Narrative
Customers run on-premise or cloud stretched clusters and use it a their way to approach high availability. A stretched cluster provides the ease of day two operations, where Pods are re-scheduled in another site when one site fails.
Simplified setup: Customers might prefer a stretched cluster as its simplifies the operations compared to managing multiple clusters. For a Keycloak setup, it also removes the need of deploying, configuring and keeping up to date an external Infinispan. Given the reduced complexity in day-to-day operations, a budget and resource constrained team running the service might achieve a better availability with a simpler setup based on a stretched cluster.
Meeting customer where they are: A customer that wants to deploy Keycloak would need to use the setup that is available to them. If a company decided years ago to run with a stretched OpenShift setup, this will usually not be overthrown by the wish to use Keycloak. So meeting customer where they are, with their needs and abilities, supporting a stretched cluster is both good enough and sometimes the only way for them.
For cloud environments, a multi-AZ cluster is the defacto standard: This the case since OpenShift 4.1. AZ is defined as “low latency, and full control over the network”, which is true for all cloud providers. The guidance to avoid spanning across regions doesn’t apply for multi-AZ setups (https://access.redhat.com/articles/3220991, https://access.redhat.com/articles/3221001).
Goals
- Make deployment as simple as possible (no external ISPN/DG)

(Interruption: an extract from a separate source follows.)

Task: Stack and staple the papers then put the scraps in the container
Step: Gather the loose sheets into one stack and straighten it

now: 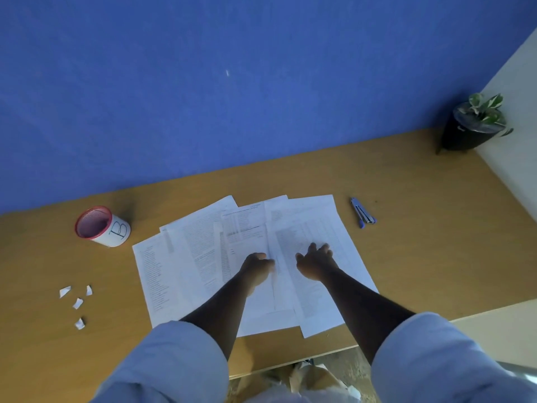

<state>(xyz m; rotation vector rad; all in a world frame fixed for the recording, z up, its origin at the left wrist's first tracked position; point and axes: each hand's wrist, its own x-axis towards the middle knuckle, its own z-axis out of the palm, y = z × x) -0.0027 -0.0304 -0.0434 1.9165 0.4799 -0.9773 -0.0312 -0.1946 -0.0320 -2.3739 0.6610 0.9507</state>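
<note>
The brown wooden counter (406, 199) carried a fan of loose white printed paper sheets (186, 257) spread under both hands, apparently awaiting gathering into one stack. The left hand (257, 267) lay loosely curled and the right hand (315, 261) spread open on them, gripping nothing. Far left stood the red-rimmed white cylindrical container (101, 226); right, the blue metal stapler (362, 212); near-left, small white paper scraps (77, 302).
</note>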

- Extend documentation to Pods spread across sites:
- Validate that a failover works as expected when nodes and sites fail
- Show how to do a seamless switchover from one site to another
- Document the affinity rules necessary to do this
- Test and document monitoring to detect problems like split-brains in Keycloak
- The documentation for multi-az stretched cluster should be clearly separated in the guides
- The documentation is enhanced with an introduction to the different deployment types (single site, stretched, multi-az)

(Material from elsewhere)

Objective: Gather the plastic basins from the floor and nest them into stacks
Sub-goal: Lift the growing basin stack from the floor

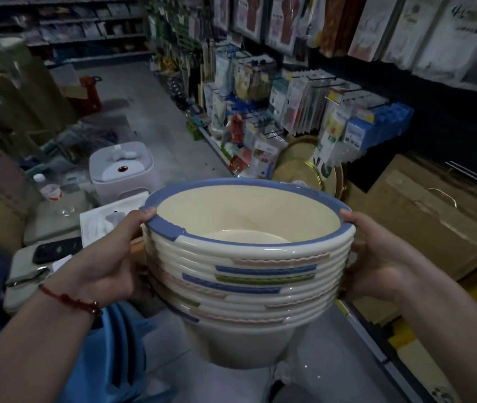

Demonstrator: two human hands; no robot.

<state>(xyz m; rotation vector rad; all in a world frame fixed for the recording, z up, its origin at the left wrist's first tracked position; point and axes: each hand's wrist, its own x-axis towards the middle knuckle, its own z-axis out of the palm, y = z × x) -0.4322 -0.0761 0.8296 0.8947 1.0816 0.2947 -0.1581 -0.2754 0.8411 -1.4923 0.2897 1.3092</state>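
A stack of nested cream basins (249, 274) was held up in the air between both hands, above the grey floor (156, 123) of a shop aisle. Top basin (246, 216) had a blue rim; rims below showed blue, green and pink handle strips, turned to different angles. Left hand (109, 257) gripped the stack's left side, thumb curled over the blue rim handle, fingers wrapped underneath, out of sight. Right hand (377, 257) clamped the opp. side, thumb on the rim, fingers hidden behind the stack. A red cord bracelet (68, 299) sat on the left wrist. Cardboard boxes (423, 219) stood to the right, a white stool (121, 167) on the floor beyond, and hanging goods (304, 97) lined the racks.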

- Rely on Kubernetes features only to make this supported also for on-premise
- Loadbalancer will be provided by OpenShift
- Understand how OpenShift handles a splitbrains and spike latencies
- Performance tests
Proposal of Design spec to BU / customers:
- Design:
- Deployment with RHBK Operator on OpenShift
- Relying on standard affinity/anti-affinity scheduling of Pods
- Pods can run in any site thanks to transparent networking inside of an OpenShift cluster
- Recommended setup for low-latency responses with all Pods in the site where the primary database resides, and let OpenShift automatically schedule them in other sites on failover and switchover
- Loadbalancing is handled with the standard OpenShift router/ingress like in a single-site
- All user/client sessions are stored in the database and survive a restart of all nodes (same as single-site today)
- Authentication sessions and single use tokens (used during login) and information about brute force prevention are stored in memory in two nodes (same as single-site today)
- Supported environments:
- Tested with ROSA multi-AZ HCP with three AZs (as the SRE team can rebuilt this kind of cluster automatically and scripted)
- Validated with OpenShift SMEs to understand limitations of stretches cluster
- No use of functionality outside OpenShift, so supported on all cloud providers and on-premise
- Documentation provided:
- How to deploy (focus on affinity/anti-affinity setups)
- How to monitor
- How to switch over from one site to another / how to evacuate one site (focus on affinity/anti-affinity setups)
- Behavior:
- When one Pod fails, no data is lost. After a short re-configuration of the loadbalancer (less than 1 min) operations will continue as normal (same as single-site today)
- When two or more Pods fail simultaneously, some in-memory data might be lost, but all users are still logged in as the session data is stored in the database (same as single-site today)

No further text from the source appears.